> _Work required_: Records follow. Select each line holding "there".

(Collected data)
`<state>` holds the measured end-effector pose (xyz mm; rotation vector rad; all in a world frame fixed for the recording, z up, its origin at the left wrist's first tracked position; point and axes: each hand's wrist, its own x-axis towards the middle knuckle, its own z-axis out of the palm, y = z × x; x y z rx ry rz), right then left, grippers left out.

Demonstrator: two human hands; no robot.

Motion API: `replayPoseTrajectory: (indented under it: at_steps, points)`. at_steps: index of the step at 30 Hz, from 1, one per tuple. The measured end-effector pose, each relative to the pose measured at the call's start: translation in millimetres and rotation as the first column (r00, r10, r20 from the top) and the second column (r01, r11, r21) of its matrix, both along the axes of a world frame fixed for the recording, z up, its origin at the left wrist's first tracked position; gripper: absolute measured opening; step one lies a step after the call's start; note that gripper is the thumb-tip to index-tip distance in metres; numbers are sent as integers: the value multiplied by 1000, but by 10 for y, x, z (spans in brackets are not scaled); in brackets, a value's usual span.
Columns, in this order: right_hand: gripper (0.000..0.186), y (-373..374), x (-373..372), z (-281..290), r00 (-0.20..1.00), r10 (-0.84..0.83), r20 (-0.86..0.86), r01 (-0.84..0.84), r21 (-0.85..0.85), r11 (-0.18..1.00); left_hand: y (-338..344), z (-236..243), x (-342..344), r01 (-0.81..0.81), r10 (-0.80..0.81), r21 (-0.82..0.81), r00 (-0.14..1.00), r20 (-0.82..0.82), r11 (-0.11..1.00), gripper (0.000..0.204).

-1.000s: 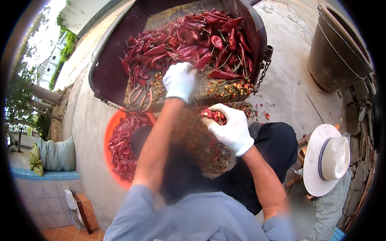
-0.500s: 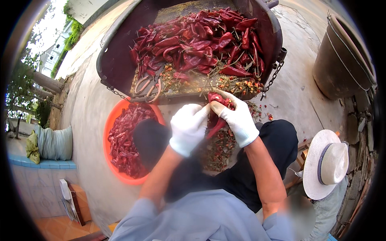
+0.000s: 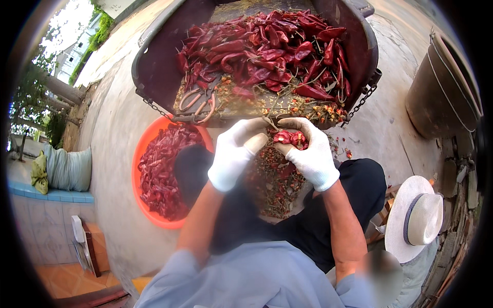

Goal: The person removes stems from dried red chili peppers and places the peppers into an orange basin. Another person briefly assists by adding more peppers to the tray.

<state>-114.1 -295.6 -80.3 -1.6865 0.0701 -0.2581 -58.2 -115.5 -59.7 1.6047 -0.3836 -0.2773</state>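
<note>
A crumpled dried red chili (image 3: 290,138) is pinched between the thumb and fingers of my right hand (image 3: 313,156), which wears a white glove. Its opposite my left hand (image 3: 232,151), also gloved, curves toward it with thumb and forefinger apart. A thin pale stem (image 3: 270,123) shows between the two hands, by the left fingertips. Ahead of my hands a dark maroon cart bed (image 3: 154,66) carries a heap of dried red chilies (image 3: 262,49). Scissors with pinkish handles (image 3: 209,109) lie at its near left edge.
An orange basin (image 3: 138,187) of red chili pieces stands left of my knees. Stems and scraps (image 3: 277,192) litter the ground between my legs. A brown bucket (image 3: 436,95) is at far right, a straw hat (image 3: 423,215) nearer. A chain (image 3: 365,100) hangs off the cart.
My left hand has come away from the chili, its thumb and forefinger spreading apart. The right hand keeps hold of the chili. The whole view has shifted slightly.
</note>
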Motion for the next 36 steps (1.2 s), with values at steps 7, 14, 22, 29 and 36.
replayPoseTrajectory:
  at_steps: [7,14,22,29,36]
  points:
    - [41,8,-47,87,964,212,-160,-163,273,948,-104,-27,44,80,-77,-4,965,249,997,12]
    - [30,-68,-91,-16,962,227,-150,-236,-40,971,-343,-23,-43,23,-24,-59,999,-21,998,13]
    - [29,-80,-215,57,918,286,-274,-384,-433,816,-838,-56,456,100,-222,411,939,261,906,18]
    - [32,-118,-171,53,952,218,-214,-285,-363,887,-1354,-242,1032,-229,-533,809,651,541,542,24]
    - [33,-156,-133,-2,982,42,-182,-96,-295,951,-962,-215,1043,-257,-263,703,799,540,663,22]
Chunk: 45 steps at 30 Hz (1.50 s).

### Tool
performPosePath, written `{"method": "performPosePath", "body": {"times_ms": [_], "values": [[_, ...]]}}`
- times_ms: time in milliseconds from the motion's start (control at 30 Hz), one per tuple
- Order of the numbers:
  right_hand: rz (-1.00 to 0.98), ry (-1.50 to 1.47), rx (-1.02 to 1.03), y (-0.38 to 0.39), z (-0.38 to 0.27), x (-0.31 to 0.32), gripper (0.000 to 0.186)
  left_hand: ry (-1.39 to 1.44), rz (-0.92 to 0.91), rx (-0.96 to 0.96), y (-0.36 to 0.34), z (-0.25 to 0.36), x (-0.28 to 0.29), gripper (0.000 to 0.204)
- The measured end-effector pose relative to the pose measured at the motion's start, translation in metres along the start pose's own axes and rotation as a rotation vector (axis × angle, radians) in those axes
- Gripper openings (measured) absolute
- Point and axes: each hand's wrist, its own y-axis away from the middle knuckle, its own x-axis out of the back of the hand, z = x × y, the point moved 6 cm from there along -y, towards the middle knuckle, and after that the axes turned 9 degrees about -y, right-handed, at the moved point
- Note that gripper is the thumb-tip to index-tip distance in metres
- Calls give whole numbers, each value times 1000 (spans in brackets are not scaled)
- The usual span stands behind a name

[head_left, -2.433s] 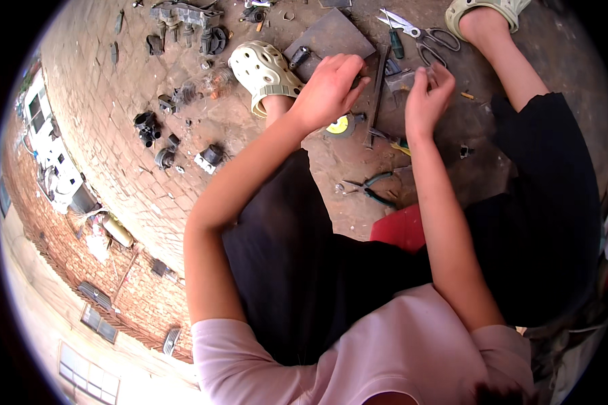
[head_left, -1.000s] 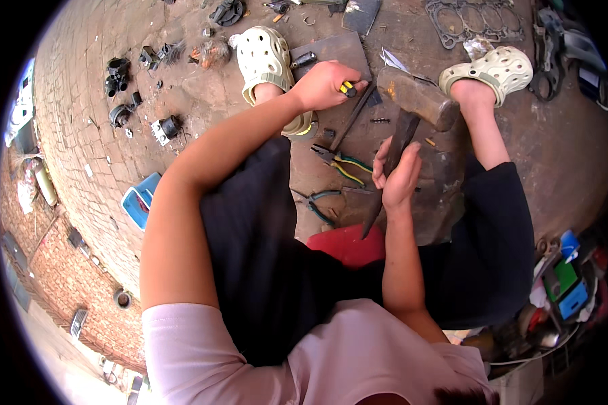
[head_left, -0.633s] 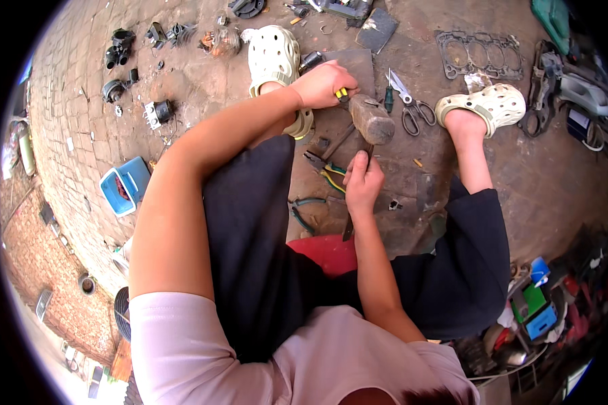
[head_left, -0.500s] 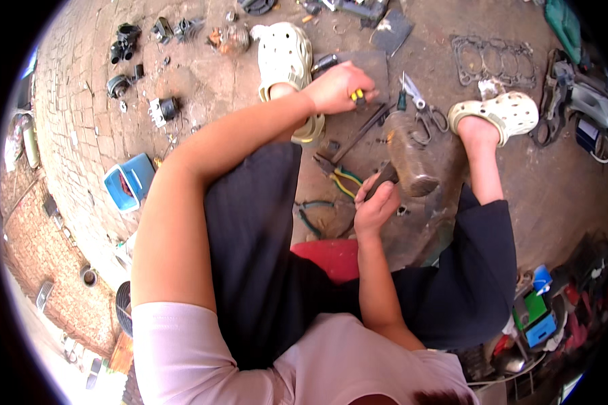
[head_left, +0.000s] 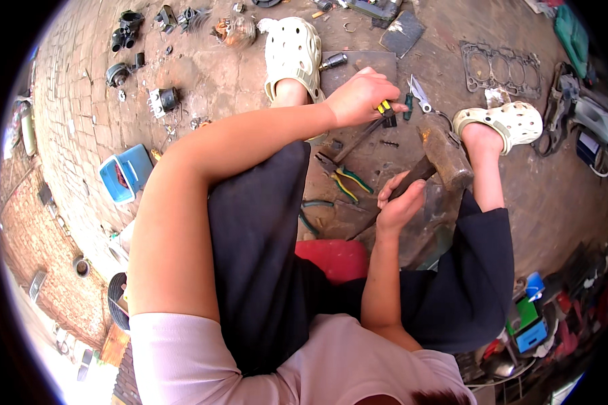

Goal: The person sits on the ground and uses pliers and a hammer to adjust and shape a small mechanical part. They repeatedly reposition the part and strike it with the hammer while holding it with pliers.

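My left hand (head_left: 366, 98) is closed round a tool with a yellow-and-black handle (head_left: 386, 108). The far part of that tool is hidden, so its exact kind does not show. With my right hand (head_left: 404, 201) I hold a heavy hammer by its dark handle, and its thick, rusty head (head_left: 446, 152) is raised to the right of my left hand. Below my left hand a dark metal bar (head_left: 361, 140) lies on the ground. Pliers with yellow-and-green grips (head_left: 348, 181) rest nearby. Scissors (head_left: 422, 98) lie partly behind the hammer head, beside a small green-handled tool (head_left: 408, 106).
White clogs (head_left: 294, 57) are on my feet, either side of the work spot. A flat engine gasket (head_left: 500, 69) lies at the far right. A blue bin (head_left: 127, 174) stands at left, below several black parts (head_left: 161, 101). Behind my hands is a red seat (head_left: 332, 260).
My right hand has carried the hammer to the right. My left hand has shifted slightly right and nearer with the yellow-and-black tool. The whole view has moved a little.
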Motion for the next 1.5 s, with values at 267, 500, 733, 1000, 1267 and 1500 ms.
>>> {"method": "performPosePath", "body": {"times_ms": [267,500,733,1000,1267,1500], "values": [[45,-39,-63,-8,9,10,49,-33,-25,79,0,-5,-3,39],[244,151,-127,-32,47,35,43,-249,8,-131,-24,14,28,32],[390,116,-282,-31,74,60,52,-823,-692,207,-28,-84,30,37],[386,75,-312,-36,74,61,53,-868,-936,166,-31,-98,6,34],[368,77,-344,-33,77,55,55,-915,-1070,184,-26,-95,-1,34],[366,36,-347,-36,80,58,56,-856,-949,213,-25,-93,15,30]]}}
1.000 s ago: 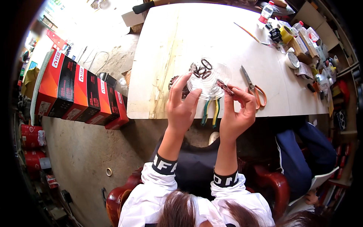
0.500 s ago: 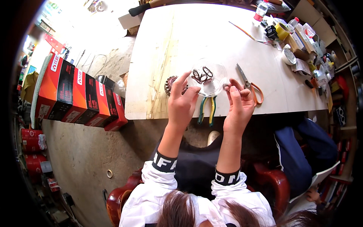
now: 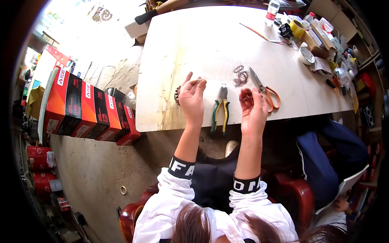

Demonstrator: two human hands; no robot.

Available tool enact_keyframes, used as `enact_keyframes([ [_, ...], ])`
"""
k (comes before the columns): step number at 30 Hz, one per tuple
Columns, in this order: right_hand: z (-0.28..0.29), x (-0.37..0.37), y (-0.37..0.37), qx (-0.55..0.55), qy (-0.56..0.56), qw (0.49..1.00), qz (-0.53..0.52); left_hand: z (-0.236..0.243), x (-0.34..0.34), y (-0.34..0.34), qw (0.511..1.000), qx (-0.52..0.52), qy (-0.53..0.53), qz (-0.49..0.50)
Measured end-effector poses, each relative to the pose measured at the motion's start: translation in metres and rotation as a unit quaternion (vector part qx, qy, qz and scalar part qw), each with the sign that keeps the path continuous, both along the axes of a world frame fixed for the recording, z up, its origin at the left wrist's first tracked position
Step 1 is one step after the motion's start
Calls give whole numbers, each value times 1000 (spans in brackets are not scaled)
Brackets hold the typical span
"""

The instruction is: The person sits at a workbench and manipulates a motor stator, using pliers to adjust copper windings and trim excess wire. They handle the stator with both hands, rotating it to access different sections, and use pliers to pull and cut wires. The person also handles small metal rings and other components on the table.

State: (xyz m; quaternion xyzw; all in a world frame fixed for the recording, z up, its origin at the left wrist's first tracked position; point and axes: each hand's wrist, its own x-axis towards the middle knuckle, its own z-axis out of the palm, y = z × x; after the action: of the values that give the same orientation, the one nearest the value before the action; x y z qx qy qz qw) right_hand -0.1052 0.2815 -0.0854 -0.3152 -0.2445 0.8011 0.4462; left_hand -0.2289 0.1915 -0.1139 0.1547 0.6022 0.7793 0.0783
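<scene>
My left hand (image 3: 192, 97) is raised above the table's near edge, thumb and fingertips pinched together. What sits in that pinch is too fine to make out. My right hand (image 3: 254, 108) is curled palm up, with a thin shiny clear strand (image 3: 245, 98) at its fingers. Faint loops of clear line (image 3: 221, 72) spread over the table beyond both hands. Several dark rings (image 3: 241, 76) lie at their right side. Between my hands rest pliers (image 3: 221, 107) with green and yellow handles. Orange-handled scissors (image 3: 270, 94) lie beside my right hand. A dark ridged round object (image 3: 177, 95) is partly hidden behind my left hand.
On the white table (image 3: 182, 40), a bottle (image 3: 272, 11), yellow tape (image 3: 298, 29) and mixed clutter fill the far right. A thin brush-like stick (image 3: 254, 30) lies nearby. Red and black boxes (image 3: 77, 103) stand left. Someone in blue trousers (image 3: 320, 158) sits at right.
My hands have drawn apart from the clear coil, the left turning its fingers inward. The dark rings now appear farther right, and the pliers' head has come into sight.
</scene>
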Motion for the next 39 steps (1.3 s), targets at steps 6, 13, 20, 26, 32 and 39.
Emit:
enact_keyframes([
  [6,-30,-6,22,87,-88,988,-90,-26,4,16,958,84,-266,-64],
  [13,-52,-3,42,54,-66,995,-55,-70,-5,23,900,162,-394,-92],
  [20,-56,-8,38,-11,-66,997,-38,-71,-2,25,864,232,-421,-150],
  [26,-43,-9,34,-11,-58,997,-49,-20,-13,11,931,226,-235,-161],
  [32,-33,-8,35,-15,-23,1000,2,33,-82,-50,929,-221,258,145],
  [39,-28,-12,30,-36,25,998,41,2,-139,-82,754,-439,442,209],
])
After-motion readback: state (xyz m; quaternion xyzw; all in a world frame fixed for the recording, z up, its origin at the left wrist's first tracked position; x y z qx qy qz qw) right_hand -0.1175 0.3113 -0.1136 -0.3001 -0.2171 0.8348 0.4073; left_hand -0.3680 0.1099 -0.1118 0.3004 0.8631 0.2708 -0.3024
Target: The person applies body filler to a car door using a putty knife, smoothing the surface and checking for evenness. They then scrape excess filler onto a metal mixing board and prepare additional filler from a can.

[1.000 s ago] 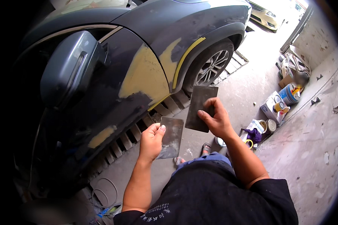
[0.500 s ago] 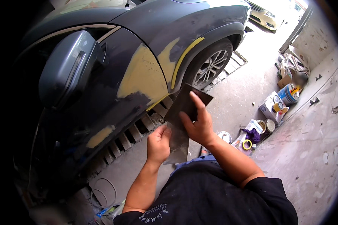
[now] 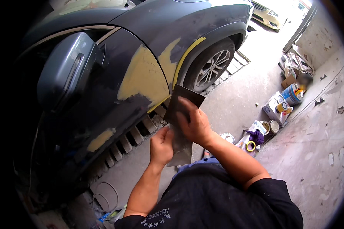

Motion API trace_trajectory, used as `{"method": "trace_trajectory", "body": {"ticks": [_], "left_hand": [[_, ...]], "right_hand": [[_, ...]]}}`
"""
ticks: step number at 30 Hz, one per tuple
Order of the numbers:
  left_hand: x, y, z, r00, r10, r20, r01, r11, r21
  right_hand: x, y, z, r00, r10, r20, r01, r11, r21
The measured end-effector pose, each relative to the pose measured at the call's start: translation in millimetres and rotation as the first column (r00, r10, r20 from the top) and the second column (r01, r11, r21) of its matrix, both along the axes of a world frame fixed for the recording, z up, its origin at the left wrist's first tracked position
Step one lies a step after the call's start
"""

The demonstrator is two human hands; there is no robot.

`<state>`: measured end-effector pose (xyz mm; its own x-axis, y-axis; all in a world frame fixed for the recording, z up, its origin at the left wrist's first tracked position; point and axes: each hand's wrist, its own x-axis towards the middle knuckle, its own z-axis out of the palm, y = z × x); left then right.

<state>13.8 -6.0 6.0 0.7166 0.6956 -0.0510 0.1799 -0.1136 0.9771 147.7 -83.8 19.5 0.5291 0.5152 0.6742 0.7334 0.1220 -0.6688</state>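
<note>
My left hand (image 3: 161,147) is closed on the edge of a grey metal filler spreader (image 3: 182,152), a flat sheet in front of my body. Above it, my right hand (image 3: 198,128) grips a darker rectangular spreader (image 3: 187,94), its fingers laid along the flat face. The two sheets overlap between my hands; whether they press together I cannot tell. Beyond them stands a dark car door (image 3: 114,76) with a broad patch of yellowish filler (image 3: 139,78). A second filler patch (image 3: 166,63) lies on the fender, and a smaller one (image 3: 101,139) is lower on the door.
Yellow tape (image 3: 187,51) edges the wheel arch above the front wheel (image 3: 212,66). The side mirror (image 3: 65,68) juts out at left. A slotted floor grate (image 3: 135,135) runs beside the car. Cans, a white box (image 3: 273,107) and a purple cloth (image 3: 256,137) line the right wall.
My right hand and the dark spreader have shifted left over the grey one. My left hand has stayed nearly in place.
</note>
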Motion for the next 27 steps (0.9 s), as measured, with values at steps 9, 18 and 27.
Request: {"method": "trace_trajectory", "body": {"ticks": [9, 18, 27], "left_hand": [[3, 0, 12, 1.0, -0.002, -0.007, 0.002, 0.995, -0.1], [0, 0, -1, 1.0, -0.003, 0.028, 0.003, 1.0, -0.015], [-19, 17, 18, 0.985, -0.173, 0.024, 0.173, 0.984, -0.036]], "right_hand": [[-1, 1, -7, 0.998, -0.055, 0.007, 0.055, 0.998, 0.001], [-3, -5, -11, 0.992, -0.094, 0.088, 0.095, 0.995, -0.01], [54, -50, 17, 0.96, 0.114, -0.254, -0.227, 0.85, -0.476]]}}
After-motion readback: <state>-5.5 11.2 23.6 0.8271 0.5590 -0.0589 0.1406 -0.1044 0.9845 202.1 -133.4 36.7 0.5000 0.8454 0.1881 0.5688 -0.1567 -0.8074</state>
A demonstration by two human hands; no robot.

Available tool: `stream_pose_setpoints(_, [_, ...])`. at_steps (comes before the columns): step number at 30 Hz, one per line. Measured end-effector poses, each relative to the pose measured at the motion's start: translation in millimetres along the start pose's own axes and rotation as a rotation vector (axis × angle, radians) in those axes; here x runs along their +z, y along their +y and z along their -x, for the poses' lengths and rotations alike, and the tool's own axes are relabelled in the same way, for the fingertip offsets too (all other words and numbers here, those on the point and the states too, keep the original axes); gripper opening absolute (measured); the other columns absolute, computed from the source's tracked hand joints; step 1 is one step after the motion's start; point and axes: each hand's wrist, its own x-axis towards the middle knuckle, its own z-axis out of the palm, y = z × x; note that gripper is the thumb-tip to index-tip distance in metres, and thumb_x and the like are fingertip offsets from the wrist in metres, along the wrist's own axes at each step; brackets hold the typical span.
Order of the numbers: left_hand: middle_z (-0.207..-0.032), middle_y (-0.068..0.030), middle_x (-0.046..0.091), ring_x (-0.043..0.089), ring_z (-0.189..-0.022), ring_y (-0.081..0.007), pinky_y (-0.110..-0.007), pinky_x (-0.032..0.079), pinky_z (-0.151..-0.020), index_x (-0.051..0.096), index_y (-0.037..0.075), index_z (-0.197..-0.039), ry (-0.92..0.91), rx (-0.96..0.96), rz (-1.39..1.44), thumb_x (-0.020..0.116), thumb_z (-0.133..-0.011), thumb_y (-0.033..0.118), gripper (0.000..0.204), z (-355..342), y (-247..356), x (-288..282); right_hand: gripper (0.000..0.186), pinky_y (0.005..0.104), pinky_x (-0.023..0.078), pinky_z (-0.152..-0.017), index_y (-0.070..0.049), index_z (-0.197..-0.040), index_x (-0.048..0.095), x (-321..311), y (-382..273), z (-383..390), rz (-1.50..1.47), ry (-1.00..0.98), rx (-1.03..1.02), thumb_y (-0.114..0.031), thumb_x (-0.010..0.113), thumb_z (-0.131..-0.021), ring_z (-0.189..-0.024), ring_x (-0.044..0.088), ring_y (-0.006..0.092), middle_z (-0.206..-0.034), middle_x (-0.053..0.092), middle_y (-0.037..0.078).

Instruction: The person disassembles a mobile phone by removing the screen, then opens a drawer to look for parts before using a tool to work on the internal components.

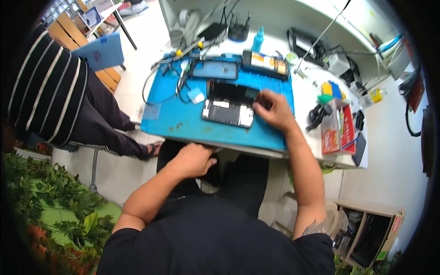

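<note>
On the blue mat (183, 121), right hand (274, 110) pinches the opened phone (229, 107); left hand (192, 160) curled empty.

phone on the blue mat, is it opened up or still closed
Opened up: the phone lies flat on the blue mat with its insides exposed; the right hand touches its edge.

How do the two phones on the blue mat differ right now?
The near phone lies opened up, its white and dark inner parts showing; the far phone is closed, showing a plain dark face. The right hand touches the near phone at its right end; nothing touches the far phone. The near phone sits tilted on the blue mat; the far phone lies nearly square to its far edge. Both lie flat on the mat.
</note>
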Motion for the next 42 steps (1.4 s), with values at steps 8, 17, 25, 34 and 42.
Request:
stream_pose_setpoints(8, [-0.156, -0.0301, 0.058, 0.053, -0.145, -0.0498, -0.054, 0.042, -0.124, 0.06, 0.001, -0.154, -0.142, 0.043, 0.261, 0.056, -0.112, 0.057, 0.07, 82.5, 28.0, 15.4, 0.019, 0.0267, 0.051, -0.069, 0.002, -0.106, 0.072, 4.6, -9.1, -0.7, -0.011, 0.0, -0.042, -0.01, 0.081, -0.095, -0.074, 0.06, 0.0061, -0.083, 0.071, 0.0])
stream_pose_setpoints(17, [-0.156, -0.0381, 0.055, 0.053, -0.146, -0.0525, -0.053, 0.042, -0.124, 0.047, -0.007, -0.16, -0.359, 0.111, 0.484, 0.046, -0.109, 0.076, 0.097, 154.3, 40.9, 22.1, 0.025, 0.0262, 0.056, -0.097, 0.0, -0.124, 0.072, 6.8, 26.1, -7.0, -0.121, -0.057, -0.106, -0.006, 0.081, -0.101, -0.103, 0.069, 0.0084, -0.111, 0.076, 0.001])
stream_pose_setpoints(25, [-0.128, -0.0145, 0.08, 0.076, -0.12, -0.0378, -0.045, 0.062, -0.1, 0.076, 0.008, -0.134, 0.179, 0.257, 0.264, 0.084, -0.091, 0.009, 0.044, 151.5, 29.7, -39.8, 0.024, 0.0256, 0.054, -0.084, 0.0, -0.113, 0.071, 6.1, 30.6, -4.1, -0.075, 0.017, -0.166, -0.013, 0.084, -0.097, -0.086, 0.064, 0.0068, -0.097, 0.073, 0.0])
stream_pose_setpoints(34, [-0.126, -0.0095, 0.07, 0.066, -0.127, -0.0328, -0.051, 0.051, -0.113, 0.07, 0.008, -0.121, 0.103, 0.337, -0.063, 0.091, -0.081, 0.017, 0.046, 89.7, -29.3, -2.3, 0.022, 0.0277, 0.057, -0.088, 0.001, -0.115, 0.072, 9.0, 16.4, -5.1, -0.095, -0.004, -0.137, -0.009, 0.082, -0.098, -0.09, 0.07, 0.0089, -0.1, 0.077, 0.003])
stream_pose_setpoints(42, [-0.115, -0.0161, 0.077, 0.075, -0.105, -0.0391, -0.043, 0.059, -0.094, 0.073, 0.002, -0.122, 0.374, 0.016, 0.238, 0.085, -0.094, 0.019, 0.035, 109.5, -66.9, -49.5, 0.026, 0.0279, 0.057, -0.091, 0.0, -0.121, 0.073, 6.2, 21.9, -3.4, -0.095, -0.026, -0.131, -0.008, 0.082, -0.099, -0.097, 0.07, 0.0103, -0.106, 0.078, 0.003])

> _Completed exercise_:
- Point and axes: each hand's wrist, its own y-axis away from the middle knuckle, its own x-axis out of the back of the hand, z = x × y, the point moved 6 cm from there along -y, towards the middle knuckle, and after that the axes turned 9 degrees about -y, right-handed, at the moved point
The demonstrator is two human hands; there is no robot.

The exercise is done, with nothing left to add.